Why so many gigs every year? Aren’t you tempted to do fewer, bigger arenas?
No, there’s nothing else I want to do. Wherever I go, I meet people. The nicest thing is when you meet young guys and girls coming to comedy for the first time. They’re clearly expecting me to insult them. It’s a pleasant surprise to find I’m polite.
Isn’t being a comedian a really important job?
No. I don’t take the piss out of the government. I don’t do political stuff; I don’t feel I’m part of that tradition. People like coming out, watching a show and not being preached to. Comedy attendance is up and church attendance is down because I’m not telling people how to live.
If you tour for a year, do you ever lose focus?
No, you’re literally terrified all the time. And you’re also in a heightened state – you watch everyone all the time. It’s weird when you can tell when an audience is having a good time, especially when it’s the show you’ve done loads of times on the same tour.
Why do you love jokes so much?
A really boring guy might be obsessed by crosswords, right? How they work and how best to do them. I’m exactly the same except I’m obsessed by a slightly different bit of word play. My father always used to say: ‘What doesn't kill you, makes you stronger. Before the accident.’

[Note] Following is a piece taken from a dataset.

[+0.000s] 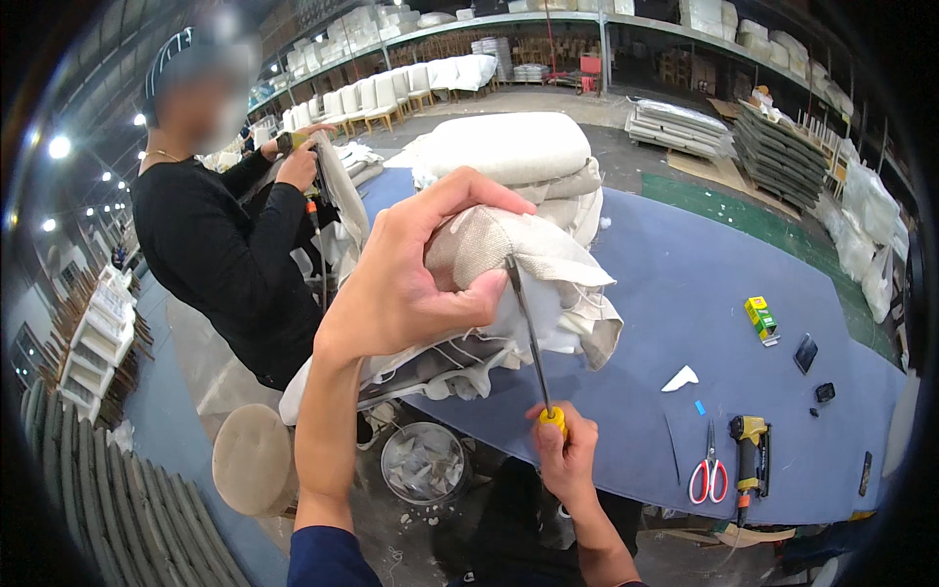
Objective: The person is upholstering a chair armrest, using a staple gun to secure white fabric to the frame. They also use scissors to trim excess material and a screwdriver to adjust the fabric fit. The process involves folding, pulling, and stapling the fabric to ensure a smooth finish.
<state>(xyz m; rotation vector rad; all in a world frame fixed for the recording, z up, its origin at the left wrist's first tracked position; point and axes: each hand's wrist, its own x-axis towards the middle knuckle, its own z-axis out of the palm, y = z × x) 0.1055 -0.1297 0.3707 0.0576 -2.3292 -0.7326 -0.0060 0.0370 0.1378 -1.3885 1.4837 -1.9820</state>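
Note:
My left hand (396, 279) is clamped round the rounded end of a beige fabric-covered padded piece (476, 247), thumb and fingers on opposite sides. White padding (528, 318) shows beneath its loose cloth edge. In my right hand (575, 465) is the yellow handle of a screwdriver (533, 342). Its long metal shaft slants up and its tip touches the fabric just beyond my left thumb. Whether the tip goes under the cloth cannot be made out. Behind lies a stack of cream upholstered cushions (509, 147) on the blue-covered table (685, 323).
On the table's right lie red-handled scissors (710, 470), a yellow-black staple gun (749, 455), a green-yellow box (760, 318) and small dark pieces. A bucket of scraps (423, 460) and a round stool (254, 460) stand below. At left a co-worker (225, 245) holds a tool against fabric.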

So what got you started? Comic heroes?
Eddie Izzard was big when I was at college. What he was doing was essentially the same thing: a man on a stage telling jokes. He’s dressing them up as whimsy, but they’re just one-liners with a surreal element.

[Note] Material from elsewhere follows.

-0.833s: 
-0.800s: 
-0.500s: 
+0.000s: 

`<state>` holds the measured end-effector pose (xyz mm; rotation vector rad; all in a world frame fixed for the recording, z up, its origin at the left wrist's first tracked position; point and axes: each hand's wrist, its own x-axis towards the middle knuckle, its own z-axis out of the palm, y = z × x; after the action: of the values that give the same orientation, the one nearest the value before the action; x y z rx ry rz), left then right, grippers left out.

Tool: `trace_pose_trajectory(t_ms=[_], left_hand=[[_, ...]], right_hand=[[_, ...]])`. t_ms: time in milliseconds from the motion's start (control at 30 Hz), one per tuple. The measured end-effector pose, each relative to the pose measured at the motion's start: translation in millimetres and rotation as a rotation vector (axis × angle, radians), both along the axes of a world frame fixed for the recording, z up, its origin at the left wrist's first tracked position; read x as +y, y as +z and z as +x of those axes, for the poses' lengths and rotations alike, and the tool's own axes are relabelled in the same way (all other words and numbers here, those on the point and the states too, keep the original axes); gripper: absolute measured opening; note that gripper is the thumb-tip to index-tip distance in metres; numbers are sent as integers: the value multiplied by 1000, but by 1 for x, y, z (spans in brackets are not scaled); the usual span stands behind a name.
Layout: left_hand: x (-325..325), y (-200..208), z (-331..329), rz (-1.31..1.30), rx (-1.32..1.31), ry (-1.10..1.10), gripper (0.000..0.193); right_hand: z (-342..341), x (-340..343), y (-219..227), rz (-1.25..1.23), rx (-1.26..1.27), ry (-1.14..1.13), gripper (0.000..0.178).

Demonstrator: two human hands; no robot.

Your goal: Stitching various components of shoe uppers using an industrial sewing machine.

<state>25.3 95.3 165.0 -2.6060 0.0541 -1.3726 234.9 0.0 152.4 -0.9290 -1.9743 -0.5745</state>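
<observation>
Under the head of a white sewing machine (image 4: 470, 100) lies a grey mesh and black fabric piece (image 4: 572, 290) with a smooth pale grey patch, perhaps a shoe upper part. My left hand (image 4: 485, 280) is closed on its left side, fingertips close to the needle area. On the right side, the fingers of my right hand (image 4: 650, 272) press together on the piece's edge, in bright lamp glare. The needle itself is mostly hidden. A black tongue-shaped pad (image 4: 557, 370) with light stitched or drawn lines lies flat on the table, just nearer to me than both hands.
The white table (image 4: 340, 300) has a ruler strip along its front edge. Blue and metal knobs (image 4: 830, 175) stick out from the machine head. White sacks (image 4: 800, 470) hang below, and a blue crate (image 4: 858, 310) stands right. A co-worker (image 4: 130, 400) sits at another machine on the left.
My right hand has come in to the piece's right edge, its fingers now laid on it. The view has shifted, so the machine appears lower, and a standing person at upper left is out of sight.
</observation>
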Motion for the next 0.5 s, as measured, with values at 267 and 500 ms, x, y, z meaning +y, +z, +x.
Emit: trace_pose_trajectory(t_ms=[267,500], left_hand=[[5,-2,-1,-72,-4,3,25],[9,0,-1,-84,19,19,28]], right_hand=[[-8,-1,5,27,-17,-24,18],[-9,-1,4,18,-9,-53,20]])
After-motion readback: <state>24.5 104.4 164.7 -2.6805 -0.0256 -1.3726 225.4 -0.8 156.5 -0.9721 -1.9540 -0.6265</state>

So you started at college?
No. After college I went to work for Shell. I didn’t like it and a few people said, ‘you’re funny, maybe you should be a performer’, and I suddenly thought oh yes, maybe I should.
In your book you say in a room of 300 people, the comedian is the one facing the wrong way.
Comedians all have a hole in their personalities. I have a desire to get up on stage and perform. I suppose it’s a desire to be loved. I don’t see that as a psychological failing – I like to think there’s very little gap between my show and the kind of jokes I tell with my friends, and that’s a good thing.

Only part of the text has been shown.